In case you weren’t aware, the majority if not all hard disk drives are made in Thailand and with recent flooding ravaging the country, all signs point to higher prices and even looming shortages.
Thailand, which has experienced significant flooding since October, accounts for roughly 25 percent of all global hard drive facilities, according to industry tracker iSuppli. Western Digital, the world’s leading manufacturer of hard disk drives, said global supply may be constrained for several quarters because of the flooding in Thailand. The company has closed all of its facilities in Thailand, after monsoon rains inundated industrial parks near the capital of Bangkok.

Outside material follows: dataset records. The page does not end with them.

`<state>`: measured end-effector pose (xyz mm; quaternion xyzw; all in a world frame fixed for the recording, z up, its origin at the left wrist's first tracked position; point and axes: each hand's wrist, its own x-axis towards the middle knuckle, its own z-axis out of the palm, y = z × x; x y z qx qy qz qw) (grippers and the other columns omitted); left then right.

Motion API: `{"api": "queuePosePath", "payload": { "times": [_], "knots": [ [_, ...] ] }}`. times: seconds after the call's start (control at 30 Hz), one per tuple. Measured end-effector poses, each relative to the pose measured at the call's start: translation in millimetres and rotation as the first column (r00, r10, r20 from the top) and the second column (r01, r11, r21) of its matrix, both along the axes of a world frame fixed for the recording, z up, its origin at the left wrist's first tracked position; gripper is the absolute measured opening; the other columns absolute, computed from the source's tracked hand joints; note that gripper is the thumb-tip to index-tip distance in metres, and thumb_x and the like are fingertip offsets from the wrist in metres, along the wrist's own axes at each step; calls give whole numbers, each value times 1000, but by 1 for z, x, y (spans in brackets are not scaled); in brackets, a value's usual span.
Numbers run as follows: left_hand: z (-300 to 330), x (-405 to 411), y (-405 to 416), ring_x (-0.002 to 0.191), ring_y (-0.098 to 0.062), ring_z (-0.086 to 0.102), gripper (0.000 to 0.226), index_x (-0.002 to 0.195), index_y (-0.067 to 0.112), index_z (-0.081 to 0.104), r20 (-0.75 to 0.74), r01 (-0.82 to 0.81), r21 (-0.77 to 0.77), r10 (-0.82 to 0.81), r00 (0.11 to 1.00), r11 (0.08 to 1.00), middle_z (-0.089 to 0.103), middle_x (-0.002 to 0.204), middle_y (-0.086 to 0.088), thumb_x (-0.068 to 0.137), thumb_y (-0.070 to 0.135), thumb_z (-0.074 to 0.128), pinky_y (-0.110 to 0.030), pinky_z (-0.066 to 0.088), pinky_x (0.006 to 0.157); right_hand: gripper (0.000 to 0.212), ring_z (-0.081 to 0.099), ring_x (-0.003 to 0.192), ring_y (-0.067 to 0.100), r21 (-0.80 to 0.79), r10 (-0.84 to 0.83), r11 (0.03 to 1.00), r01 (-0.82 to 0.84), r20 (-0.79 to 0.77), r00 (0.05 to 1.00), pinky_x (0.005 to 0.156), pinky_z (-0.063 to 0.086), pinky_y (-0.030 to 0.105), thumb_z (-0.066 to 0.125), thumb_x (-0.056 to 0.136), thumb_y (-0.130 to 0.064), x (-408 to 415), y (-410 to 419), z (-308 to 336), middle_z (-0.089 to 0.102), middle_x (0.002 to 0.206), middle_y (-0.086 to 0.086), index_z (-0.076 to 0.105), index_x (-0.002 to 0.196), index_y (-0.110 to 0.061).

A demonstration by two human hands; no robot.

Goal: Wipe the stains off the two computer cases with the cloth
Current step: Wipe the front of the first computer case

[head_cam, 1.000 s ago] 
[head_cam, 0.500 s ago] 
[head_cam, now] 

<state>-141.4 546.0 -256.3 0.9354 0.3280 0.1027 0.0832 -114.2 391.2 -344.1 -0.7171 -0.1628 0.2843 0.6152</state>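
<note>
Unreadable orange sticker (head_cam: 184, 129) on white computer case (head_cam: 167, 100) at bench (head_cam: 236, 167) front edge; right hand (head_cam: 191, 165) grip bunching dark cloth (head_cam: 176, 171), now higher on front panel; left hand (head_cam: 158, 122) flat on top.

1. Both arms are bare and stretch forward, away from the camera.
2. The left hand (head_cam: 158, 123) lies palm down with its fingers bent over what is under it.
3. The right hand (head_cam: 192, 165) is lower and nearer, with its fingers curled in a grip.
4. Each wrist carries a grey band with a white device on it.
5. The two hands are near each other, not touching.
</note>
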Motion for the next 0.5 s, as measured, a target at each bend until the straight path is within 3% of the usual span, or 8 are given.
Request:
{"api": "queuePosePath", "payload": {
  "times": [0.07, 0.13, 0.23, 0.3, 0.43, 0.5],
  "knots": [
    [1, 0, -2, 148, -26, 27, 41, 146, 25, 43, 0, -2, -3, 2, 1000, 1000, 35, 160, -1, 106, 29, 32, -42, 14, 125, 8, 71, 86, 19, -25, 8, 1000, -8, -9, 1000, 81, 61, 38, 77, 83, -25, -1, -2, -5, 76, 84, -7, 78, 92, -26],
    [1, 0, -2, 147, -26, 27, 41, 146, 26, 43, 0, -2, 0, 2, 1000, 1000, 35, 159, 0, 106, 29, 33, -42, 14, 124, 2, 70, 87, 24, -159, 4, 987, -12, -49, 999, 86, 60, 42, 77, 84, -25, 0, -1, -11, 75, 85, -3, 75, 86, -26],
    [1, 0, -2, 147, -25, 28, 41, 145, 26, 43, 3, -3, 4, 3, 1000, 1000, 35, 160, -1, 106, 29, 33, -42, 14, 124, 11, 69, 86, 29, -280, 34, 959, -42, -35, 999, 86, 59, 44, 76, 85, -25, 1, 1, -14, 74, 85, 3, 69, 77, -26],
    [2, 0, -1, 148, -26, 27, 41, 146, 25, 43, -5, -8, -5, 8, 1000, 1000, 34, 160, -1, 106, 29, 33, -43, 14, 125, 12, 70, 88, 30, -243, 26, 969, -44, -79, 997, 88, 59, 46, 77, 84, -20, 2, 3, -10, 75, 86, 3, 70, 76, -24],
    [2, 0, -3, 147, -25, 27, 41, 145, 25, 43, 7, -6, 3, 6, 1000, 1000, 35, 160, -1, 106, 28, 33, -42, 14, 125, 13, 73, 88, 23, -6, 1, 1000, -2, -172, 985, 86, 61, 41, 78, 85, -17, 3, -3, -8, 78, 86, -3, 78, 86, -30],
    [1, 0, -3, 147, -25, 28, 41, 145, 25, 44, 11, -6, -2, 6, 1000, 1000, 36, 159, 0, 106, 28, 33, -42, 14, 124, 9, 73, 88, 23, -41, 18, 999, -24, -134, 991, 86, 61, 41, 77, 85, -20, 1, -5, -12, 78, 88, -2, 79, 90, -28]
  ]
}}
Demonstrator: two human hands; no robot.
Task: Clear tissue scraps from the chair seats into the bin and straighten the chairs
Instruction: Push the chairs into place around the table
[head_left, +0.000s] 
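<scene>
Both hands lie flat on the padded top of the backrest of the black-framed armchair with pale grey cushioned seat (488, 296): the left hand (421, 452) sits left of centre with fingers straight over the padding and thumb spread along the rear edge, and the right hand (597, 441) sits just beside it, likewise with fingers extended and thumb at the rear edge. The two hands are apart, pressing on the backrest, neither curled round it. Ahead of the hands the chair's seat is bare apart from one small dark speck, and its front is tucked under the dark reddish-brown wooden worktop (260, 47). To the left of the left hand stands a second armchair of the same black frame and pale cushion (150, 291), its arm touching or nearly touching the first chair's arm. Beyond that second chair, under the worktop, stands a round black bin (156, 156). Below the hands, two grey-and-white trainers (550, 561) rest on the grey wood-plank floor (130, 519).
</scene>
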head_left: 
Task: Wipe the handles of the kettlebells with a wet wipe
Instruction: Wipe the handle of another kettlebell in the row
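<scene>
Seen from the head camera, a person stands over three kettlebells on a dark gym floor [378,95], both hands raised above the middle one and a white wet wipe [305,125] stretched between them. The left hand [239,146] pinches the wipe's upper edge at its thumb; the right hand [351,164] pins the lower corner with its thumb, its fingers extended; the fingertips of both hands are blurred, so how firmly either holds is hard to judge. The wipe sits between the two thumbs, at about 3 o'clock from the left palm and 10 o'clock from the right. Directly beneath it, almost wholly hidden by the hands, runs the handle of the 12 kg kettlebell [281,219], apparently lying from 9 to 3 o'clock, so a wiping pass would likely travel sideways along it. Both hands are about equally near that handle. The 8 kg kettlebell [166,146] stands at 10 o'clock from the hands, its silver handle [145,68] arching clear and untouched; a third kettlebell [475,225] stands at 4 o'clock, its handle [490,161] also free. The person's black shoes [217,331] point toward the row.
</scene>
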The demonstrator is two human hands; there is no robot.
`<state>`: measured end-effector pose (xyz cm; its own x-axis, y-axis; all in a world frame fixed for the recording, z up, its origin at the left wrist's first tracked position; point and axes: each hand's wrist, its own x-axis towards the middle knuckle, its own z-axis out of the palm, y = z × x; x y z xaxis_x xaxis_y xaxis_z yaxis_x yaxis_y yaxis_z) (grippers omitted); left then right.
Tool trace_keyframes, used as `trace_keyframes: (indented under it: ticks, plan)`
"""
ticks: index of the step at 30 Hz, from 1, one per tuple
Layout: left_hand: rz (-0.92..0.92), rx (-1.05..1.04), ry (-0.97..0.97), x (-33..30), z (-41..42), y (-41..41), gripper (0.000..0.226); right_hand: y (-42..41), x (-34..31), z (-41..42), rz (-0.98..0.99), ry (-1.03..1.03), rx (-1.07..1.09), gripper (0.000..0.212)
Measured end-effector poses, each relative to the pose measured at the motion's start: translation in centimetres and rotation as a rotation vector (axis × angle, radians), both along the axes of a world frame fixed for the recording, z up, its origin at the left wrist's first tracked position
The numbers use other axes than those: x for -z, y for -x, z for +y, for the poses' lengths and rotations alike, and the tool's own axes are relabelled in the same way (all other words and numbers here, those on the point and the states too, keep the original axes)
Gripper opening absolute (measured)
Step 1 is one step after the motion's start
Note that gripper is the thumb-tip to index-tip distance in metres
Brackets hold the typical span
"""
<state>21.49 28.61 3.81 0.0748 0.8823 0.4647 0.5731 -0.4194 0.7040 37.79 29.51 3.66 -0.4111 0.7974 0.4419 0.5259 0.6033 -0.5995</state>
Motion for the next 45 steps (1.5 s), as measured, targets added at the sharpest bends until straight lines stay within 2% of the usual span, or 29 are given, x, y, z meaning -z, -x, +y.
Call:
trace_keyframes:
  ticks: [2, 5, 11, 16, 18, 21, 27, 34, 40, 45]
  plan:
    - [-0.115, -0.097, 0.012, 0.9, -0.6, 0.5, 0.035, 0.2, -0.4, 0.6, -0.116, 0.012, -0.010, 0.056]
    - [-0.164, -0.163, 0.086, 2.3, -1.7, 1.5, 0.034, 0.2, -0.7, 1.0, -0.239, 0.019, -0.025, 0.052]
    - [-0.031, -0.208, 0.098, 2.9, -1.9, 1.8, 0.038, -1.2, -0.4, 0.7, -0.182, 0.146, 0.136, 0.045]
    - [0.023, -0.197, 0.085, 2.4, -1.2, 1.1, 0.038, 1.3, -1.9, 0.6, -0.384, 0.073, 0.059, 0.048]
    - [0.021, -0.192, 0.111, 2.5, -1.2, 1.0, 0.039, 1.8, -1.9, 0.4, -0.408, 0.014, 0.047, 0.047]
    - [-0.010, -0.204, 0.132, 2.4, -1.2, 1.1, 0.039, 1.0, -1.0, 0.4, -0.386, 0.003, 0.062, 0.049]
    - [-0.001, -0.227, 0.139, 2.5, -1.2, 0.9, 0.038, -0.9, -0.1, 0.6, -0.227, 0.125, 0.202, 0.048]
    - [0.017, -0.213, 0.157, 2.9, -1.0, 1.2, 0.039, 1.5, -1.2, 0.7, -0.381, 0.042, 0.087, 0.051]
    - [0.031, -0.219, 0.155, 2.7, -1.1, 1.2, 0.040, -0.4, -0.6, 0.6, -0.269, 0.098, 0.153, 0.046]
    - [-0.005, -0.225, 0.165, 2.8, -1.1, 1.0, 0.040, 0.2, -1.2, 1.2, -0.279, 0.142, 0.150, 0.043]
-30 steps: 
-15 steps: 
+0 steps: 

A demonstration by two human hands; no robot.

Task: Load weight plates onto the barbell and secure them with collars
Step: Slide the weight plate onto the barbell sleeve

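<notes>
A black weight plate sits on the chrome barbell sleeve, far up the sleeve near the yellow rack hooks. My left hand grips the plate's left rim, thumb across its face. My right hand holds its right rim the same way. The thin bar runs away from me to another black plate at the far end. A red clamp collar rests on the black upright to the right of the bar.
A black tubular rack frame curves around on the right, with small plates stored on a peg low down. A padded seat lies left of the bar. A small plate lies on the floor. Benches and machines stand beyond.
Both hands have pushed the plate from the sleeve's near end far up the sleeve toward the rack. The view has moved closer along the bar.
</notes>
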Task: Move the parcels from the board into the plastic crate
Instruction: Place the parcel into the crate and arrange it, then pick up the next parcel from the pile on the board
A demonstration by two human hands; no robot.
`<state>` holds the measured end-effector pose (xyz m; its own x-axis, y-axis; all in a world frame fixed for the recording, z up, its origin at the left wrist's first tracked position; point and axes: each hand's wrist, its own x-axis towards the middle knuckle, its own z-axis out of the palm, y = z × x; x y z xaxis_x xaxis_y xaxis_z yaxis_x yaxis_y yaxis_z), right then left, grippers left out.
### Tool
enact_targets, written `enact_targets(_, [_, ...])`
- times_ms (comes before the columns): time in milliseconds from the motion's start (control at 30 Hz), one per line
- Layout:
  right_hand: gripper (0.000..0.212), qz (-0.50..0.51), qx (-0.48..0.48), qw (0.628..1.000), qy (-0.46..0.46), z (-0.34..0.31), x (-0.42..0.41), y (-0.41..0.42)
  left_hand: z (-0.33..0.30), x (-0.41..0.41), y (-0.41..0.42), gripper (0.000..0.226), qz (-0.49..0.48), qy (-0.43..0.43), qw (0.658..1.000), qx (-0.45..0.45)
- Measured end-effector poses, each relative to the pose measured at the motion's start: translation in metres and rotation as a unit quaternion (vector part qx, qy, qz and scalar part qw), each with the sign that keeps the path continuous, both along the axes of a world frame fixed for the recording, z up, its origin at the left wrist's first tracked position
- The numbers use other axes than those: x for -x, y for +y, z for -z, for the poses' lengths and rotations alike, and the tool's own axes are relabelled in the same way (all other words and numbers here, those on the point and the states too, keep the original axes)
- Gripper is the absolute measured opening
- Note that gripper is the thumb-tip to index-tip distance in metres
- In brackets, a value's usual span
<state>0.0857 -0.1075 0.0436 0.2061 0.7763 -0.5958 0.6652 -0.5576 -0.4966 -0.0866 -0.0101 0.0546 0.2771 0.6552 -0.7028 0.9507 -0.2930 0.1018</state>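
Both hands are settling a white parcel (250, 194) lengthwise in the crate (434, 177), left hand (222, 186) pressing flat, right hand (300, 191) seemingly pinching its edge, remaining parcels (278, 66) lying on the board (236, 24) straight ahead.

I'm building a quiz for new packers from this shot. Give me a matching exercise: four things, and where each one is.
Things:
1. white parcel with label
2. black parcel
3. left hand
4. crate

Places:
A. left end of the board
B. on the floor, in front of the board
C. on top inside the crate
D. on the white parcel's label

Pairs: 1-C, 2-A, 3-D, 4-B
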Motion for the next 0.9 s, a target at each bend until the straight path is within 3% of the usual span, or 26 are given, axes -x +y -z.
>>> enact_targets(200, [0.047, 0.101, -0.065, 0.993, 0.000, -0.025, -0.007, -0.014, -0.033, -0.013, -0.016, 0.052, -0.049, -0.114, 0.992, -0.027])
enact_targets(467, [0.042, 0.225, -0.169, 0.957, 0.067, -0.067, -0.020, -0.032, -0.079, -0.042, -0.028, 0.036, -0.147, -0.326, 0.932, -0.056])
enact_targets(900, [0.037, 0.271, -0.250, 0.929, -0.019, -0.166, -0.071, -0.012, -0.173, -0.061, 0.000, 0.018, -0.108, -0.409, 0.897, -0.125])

In a release issued by SoleraTec, a provider of video lifecycle management and storage software solutions utilizing hard drive systems as well as digital data tape systems, nearly 60 percent of Western Digital’s production takes place in Thailand, while the fourth biggest hard drive producer, Toshiba, has about 50 percent of its capacity in the country. “We estimate that our regular capacity and possibly our suppliers’ capacity will be significantly constrained for several quarters,” Timothy Leyden, Western Digital’s chief operating officer, told analysts on an earnings call recently.
According to Western Digital’s President and Chief Executive Officer John Coyne, their organization, through the WD Foundation, has been making contributions and matching donations by its employees to support Thailand recovery efforts. The company has earmarked funds to the Thai Red Cross Society to distribute aid.
Time to move to the clouds?
This may be the big boost cloud services needed to get more penetration in the security marketplace. According to Scott Harkins, president of Honeywell Systems, Automation and Control Solutions, some 26 areas of Thailand experienced flooding and this will have the largest impact ever on hard drive production.
"All hard drives for DVRs and NVRs come out of Thailand," Harkins told the audience at the First Alert Professional Dealers Convention last week in Scottsdale, Ariz. "There’s already been a major disruption in supply and there will be price increases. Suppliers won’t guarantee a price even one day, and because of this, availability of hard drives early in Q1 2012 and DVRs could be hard to find," he said. "Prepare your business for it," he added.
Optiview, a nationwide CCTV distributor and manufacturer based in Jacksonville, Fla., scrambled last week to purchase and stock as many hard drives as they could to prepare for their customer’s needs in the coming months.
"Our customers need hard drive storage for their security solutions. So we have done everything we can to prepare for this shortage. We even drove all over the city and bought every hard drive on the shelf that people would sell us," said Dave Page, president of Optiview.
"We paid double for these drives but we’ve got to have them available for our customers," he added.
CCTV dealers like Optiview have raised their hard drive prices in response to the additional cost. Optiview is also limiting the number of hard drives that may be purchased with each DVR to one or two drives (depending on the size of the DVR).
"We are recommending to our customers that they purchase the least amount of hard drives per DVR that they can get the job done with. In a few months the prices should come down again. Then they can install more hard drives in the DVR when it’s more economical to do so," Page added.